Pneumonia is a leading cause of death in children less than 5 years of age and it is the most common cause of mortality in children living in developing countries. Each year there are an estimated 150 million cases of childhood pneumonia worldwide resulting in approximately one million children dying each year. Although vaccines and antibiotics have dramatically improved outcomes in older children with lower respiratory tract infections, infants and young children disproportionately suffer from the highest morbidity and mortality from pneumonia. In addition, the long-term effects of childhood pneumonia can lead to impaired lung function in adult life and increase the risk of developing chronic obstructive lung disease. With these highly significant medical and public health outcomes in mind, there is a need for a more in- depth understanding of the neonate/infant lung immune response to pneumonia. Questions that require further investigation include; identifying mechanisms that regulate age and sex differences in immune responsiveness to lower respiratory tract infections (LRTI), how these variables influence short and long-term outcomes to LRTIs and whether regulators of immune responsiveness in the lung can be altered to attenuate disease severity in the neonate and young child. Thus identifying approaches that can boost the neonatal immune system during lower respiratory tract illnesses could potentially improve outcomes. Our preliminary studies indicate that lung CD4+ T cells in neonates are hypo-responsive to LRT E. coli. Since CD4+ T cells are critically important for host responsiveness to LRTI as evident by genetic and acquired deficiencies, we will focus on regulatory mechanisms that underlie CD4+ T cell responsiveness in neonatal lung. In this proposal, we will build on studies supported by our previous proposal, to examine age-related differences in lung CD4+ T cell responsiveness to E. coli pneumonia. We will examine the role of the DNA methylome in regulating neonatal lung CD4+ T cell responses to pneumonia and determine if DNA methyltransferase inhibitors can disrupt the normal neonatal CD4+ T cell response to LRTI. Finally, we will examine if sex-specific differences in respiratory outcomes to H1N1 in adults are determined by differential methylation of promoter sites in CD4+ T cell genes that are critical to the host response to influenza.

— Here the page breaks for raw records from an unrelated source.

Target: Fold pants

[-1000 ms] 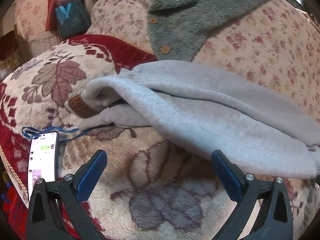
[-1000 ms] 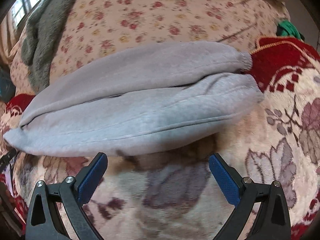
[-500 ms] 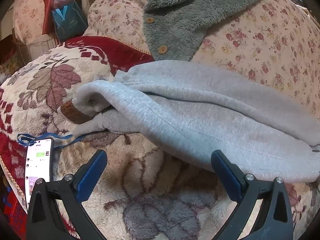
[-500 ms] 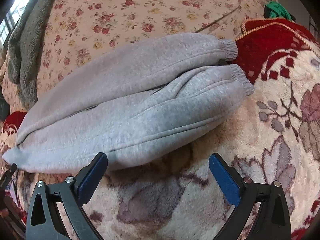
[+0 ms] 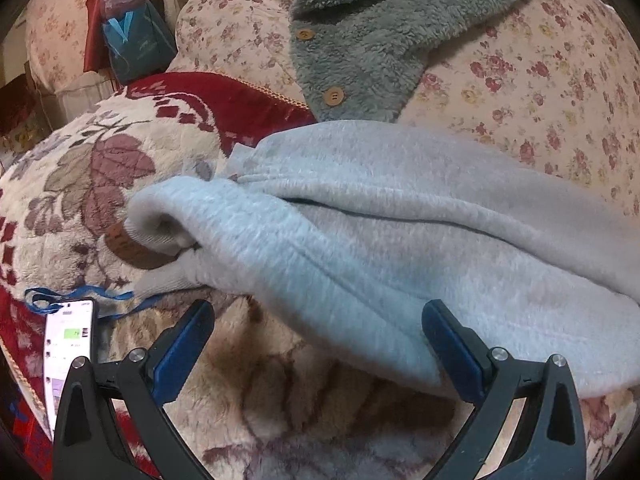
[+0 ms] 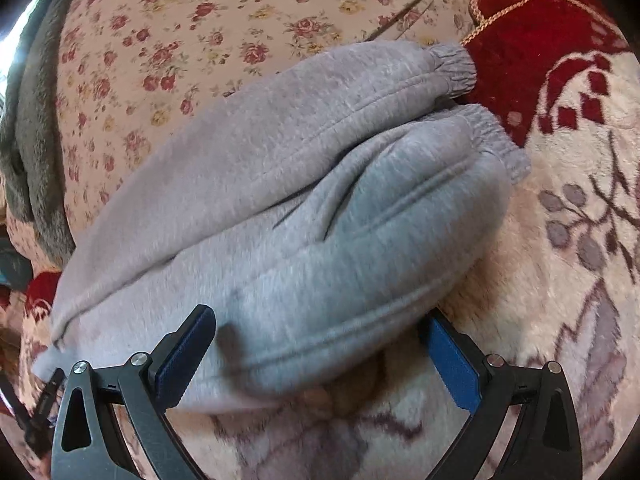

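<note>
Grey fleece pants lie lengthwise, legs stacked, on the floral blanket, closer to both cameras than a second ago. The left gripper and right gripper gape wide at the near edge. The pants' far end is cut off in each view.

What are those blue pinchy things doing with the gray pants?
A person is holding a pincher tool in each hand to fold the gray pants, which lie lengthwise, one leg on the other, on a flowery blanket. Both tools are wide open and holding nothing. The right gripper sits at the near edge of the legs, with the cuffs further on. The left gripper is near the waistband end, beside a phone.
</note>
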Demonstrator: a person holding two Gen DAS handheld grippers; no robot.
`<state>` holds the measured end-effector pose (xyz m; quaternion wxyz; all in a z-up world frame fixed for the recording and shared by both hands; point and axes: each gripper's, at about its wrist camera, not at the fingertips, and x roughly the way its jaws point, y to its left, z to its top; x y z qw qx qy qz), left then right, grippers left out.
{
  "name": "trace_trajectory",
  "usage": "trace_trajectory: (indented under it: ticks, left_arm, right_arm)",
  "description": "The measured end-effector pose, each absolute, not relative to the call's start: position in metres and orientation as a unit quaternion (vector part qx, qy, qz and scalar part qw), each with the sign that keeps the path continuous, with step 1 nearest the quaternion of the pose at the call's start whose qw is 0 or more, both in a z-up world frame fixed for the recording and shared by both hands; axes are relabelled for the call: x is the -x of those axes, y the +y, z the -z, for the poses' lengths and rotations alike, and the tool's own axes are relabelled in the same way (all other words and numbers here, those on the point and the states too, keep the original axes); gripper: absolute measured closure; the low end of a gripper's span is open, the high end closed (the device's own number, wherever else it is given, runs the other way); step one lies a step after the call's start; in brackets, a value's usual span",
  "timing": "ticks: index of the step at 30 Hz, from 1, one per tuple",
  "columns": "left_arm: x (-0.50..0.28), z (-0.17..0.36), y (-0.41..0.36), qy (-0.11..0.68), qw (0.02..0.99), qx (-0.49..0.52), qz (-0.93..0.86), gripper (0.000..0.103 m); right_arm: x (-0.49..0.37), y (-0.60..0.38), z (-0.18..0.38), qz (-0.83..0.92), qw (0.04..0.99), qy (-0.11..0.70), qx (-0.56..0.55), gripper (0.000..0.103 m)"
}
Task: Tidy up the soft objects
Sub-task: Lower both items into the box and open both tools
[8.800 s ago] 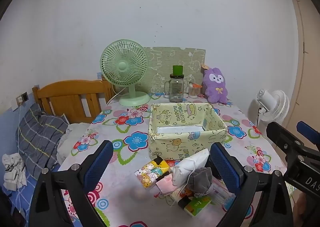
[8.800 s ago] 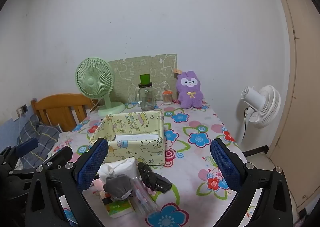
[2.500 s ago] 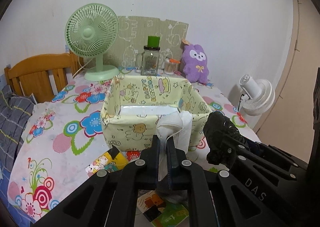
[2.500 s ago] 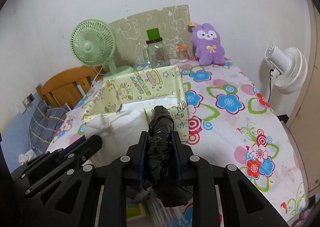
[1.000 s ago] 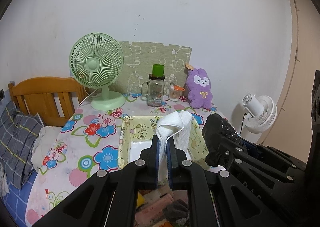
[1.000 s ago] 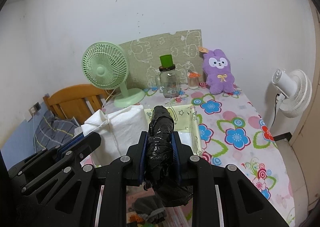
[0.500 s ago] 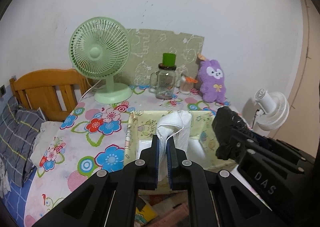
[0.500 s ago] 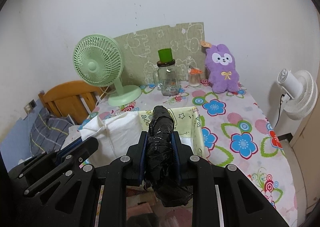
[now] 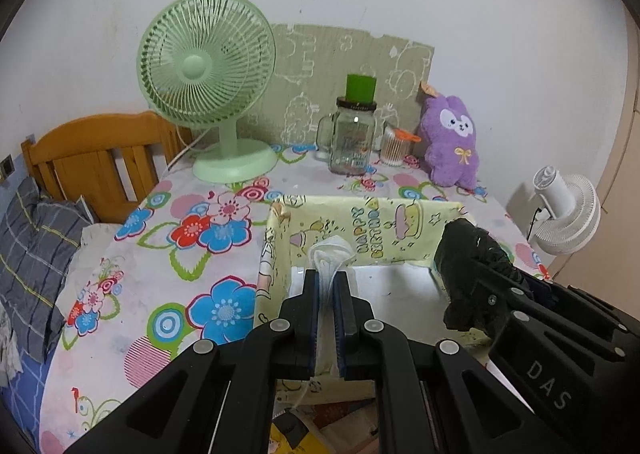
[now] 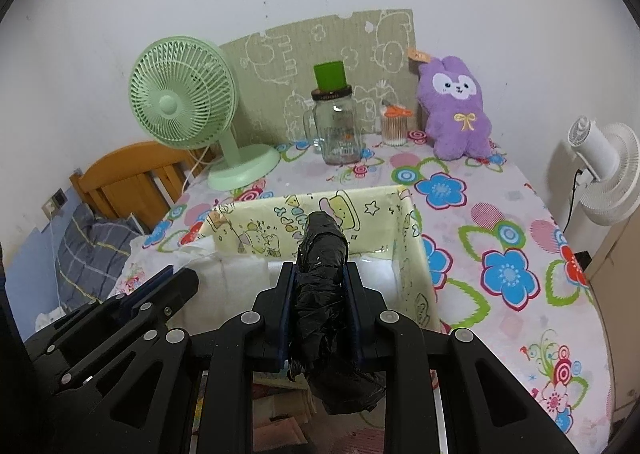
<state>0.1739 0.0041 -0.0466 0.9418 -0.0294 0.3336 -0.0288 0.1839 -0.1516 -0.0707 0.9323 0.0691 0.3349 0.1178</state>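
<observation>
Both grippers have come fwd and dropped since a sec ago — each load now hangs over the open top of the yellow fabric bin (image 9: 372, 222), not in front of it. My read: carry phase is about done, release is next; nothing let go yet.

Left gripper (image 9: 327, 286) is clamped tight on a white cloth pouch (image 9: 330, 254) — soft, crumpled, with a thin cord trailing off it; its top pokes up past the fingertips, over the bin's left half.

Right gripper (image 10: 320, 286) is pinched on a black plastic bundle (image 10: 322, 254) — glossy, wrinkled, roughly tube-shaped, saggy below the jaws; over the bin's right half.

Bin: floppy cartoon-print cloth walls, pale flat liner at the bottom. Wall edges lean, so they'd likely give if bumped.
</observation>
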Motion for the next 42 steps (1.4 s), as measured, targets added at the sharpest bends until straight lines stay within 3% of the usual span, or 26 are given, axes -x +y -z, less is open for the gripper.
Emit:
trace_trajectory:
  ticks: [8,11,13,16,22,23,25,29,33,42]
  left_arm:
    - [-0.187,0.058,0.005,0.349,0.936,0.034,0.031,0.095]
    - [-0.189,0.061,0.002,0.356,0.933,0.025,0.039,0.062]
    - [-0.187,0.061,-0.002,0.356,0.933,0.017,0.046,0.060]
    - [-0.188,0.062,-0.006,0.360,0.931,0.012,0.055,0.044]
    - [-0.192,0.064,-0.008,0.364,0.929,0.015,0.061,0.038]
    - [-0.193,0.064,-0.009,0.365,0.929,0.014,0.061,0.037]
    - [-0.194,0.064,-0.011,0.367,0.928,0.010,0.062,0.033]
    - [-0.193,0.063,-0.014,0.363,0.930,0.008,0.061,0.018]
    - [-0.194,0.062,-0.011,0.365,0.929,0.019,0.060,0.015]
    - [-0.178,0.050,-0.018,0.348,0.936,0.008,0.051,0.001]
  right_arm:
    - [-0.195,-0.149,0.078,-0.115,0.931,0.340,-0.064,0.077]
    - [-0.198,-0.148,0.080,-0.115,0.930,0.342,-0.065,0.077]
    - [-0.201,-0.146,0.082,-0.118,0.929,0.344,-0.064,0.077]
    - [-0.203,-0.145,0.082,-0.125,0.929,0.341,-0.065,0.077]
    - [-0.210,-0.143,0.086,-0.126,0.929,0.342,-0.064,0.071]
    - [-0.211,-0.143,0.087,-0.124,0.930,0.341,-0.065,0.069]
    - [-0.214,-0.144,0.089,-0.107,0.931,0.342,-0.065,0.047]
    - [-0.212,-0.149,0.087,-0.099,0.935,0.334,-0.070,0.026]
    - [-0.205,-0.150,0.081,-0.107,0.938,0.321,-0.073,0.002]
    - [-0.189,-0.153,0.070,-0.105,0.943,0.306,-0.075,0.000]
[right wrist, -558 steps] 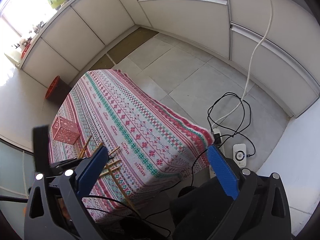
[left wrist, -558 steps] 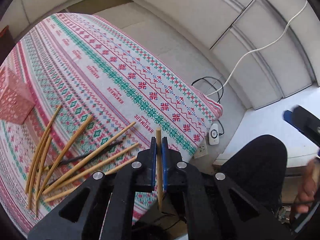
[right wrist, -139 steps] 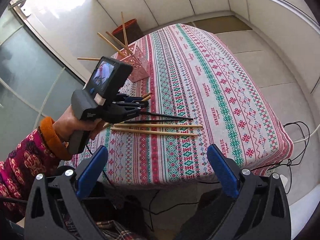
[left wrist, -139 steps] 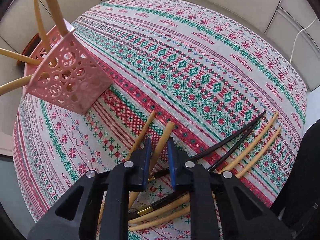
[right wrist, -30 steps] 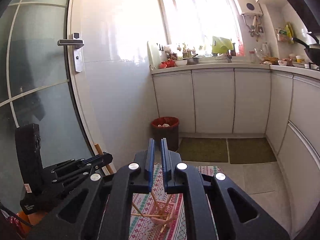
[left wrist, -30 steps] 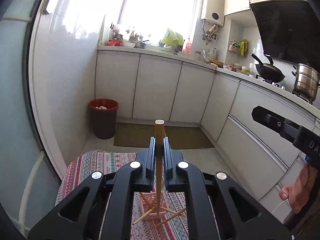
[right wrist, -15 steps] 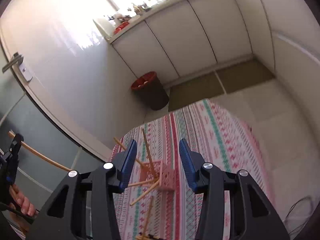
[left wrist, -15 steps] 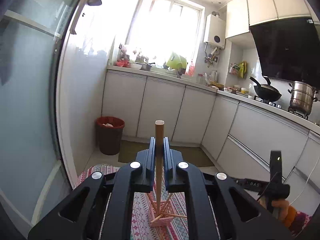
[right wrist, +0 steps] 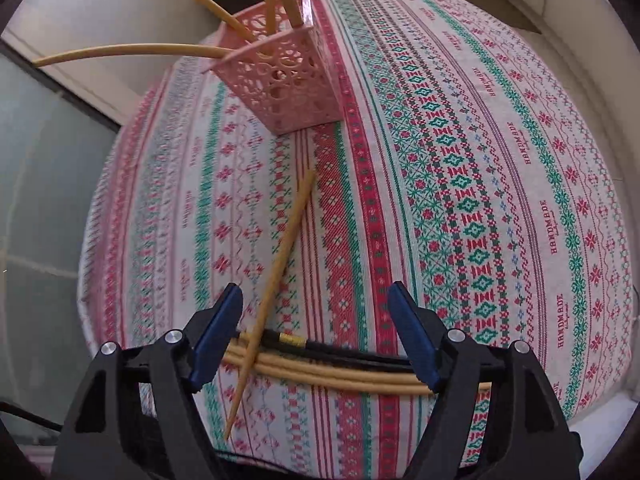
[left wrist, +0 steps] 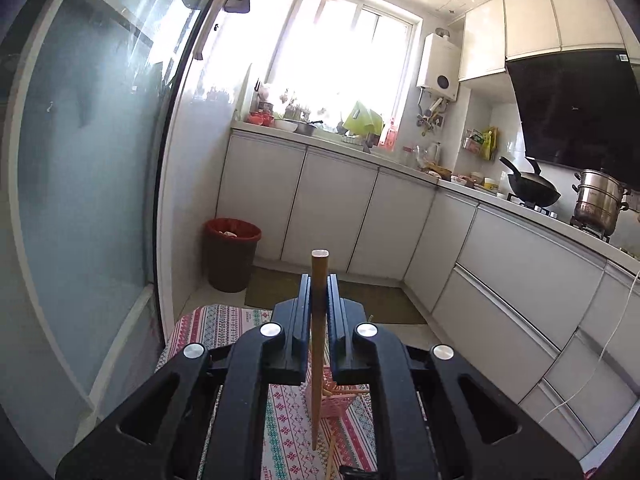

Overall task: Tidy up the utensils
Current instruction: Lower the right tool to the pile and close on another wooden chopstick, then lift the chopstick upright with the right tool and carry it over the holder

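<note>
Left gripper (left wrist: 319, 300): jaws clamped on one wooden chopstick (left wrist: 318, 344), held upright in the centre of the left wrist frame. The stick's flat top pokes above the jaws; its tapered end hangs below them, over the patterned tablecloth (left wrist: 224, 324). The pink holder (left wrist: 340, 400) is only partly visible behind the stick and the fingers, low centre of the frame.

Right gripper (right wrist: 316, 332): jaws opening, wide apart, nothing pressed between the blue pads (right wrist: 218, 336). It points steeply down at the table.

Right wrist view:
- Pink lattice holder (right wrist: 284, 80) stands top centre on the cloth (right wrist: 500, 200), with four wooden chopsticks (right wrist: 120, 50) already in it, leaning out to the upper left and top.
- One loose chopstick (right wrist: 276, 268) lies diagonally at mid-frame, blunt end toward the holder, thin tip at lower left. It crosses over the bundle below.
- Bundle at the bottom of the frame, running left to right under the gripper: two or three wooden sticks (right wrist: 320, 372) and a black pair (right wrist: 360, 350) with a gold band, side by side, touching.
- The diagonal stick passes between the spread fingers, nearer the left one; whether it touches that pad I cannot tell.

Background in the left wrist view: red bin (left wrist: 232, 254) by the cabinets, wok (left wrist: 532, 192) and steel pot (left wrist: 598, 208) on the stove at right.
</note>
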### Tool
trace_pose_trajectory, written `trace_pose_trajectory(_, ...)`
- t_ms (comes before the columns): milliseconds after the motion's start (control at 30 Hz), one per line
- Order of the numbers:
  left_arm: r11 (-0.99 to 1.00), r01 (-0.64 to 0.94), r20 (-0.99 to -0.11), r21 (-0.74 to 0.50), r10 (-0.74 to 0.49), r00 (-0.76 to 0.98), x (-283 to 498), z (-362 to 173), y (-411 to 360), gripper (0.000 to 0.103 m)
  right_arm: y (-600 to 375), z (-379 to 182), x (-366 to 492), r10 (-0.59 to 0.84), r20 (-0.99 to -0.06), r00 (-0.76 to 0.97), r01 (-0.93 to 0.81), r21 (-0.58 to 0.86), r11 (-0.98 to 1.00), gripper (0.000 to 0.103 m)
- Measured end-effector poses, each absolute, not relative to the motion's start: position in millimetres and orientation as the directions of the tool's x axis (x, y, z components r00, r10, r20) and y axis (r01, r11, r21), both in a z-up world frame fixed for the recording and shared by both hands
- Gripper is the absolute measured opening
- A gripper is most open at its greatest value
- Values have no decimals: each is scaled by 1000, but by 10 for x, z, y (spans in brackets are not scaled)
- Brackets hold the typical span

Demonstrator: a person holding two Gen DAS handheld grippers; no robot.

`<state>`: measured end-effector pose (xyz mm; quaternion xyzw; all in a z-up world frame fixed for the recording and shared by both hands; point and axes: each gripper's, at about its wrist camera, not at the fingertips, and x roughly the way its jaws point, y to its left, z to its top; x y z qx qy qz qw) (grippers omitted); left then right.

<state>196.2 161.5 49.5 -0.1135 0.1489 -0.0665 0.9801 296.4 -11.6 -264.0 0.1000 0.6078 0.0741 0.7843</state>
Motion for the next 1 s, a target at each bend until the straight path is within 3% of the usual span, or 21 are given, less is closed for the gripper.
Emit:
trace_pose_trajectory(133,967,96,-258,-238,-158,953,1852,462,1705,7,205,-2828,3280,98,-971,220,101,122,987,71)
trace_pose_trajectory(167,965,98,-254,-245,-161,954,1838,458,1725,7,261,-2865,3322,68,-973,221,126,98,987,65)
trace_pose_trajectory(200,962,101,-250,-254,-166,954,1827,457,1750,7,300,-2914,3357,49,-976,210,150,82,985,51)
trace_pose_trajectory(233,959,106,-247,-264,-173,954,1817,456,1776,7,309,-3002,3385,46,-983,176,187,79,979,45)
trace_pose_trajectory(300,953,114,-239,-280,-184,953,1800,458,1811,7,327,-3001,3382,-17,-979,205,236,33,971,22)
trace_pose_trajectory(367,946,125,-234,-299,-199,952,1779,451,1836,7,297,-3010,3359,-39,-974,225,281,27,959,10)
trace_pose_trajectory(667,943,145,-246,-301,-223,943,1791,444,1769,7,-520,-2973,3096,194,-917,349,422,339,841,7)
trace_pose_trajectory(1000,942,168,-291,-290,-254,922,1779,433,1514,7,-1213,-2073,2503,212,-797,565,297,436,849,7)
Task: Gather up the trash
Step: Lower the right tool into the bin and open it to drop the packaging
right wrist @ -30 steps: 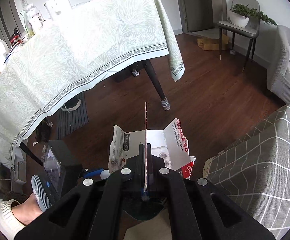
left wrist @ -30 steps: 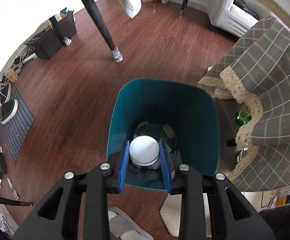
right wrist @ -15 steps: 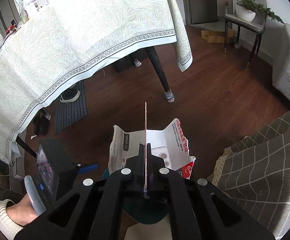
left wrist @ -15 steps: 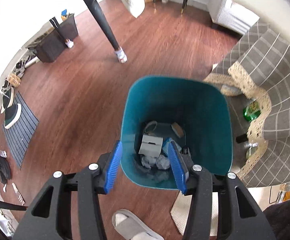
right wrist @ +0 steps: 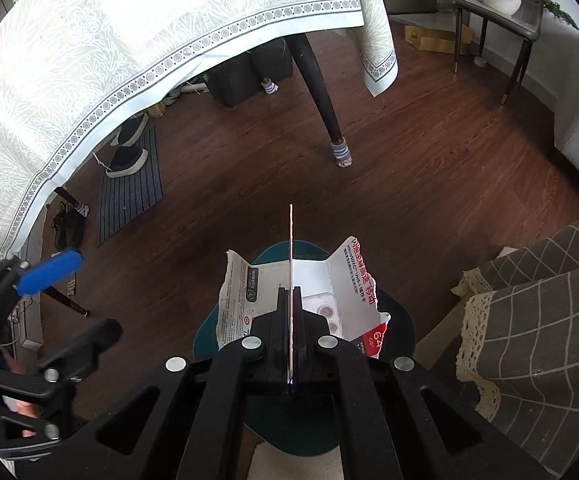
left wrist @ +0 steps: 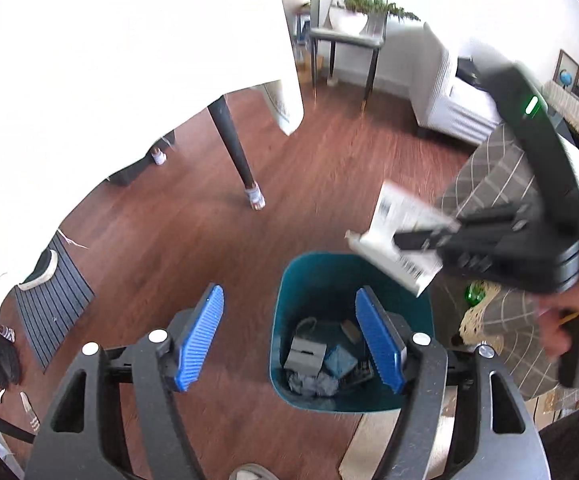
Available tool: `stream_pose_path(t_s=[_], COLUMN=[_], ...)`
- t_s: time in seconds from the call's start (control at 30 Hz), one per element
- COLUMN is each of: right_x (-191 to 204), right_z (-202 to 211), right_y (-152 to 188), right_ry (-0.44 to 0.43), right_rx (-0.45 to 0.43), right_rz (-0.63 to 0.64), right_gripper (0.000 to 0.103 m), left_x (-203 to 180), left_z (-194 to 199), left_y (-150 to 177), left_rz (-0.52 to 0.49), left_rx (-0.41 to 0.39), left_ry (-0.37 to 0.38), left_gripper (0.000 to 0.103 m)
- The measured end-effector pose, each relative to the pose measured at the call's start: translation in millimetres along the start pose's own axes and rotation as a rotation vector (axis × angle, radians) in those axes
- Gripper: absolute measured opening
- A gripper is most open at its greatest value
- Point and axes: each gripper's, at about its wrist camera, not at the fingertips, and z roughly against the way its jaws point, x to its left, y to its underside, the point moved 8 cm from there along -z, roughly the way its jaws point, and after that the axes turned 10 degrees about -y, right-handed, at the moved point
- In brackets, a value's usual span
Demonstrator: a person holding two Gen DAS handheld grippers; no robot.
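Observation:
A teal bin (left wrist: 317,276) stands on the wooden floor with a grey box (left wrist: 305,356) and crumpled scraps inside. My left gripper (left wrist: 287,300) hangs above and left of it. Its jaws are opening and nothing is between the blue pads (left wrist: 201,332). My right gripper (right wrist: 290,292) is shut on a torn white cardboard package (right wrist: 341,280) with red print, held over the bin (right wrist: 205,332). In the left wrist view that package (left wrist: 393,220) hovers at the bin's far right rim, pinched by the right gripper (left wrist: 399,240). The left gripper's blue pad (right wrist: 49,272) shows at the left edge of the right wrist view.
A table with a pale patterned cloth (right wrist: 129,40) and a dark leg (right wrist: 321,96) stands beyond the bin. A sofa with a grey checked cover (right wrist: 549,300) is close on the right, a green bottle (left wrist: 474,294) beneath it. A mat with shoes (right wrist: 129,184) lies left.
The left gripper let go of a white-capped item over the bin, opened wide and rose. The right gripper with the package came down over the bin.

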Motion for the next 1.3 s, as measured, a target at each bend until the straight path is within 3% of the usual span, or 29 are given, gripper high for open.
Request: stream_pose_path(t_s=[0.5, 1.1, 1.13, 1.2, 1.27, 1.3], right_x=[8.9, -14.1, -15.3, -18.4, -20.6, -20.6], right_z=[-63.8, -112.3, -114.0, -116.5, -116.7, -116.8], right_y=[33.6, 82.2, 84.6, 88.8, 92.0, 93.3], right_ry=[-0.009, 0.041, 0.051, 0.061, 0.071, 0.073], right_rx=[0.146, 0.285, 0.291, 0.299, 0.298, 0.297], right_rz=[-0.008, 0.003, 0.009, 0.010, 0.017, 0.024], right_gripper=[0.001, 0.002, 0.004, 0.017, 0.061, 0.062], left_x=[25.4, 21.3, 20.6, 18.4, 15.4, 14.1], left_z=[77.6, 122.7, 124.1, 127.0, 130.9, 132.5], left_y=[-51.3, -64.3, -64.6, -65.6, -66.9, -67.3], left_rz=[0.055, 0.071, 0.071, 0.069, 0.060, 0.056], left_rx=[-0.228, -0.335, -0.336, -0.341, -0.351, -0.356], left_ry=[-0.050, -0.041, -0.040, -0.032, -0.032, -0.034], left_gripper=[0.073, 0.072, 0.072, 0.072, 0.072, 0.072])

In aim 1, we will focus on CD4+ T cell-derived IL-22, IFN?, and AREG to determine their role in the lung?s host response to LRTIs in the neonate and juvenile.
In aim 2 a, we will examine the role of the DNA methylome in regulating CD4+ T cell responsiveness in neonatal and juvenile lung.
In aim 2 b, we will determine if exposure to LRT E. coli during childhood can alter lung CD4+ T cell responsiveness in a sex-specific manner in adults with influenza, through changes in DNA methylation promoter sites. Together, these studies will provide mechanistic insights into age-related differences in LRTI outcomes and the influence of childhood bacterial exposures on the immune response to lung infections in adults.
Approximately 1 million children less than five years of age, die each year from pneumonia. With these highly significant medical and public health outcomes in mind, there is a need for a more in depth understanding of the neonate/infant lung immune response to lower respiratory tract pathogens. In this proposal, we will determine how developmental differences in lung CD4+ T cell responsiveness in neonates and juveniles influence disease outcomes to pneumonia.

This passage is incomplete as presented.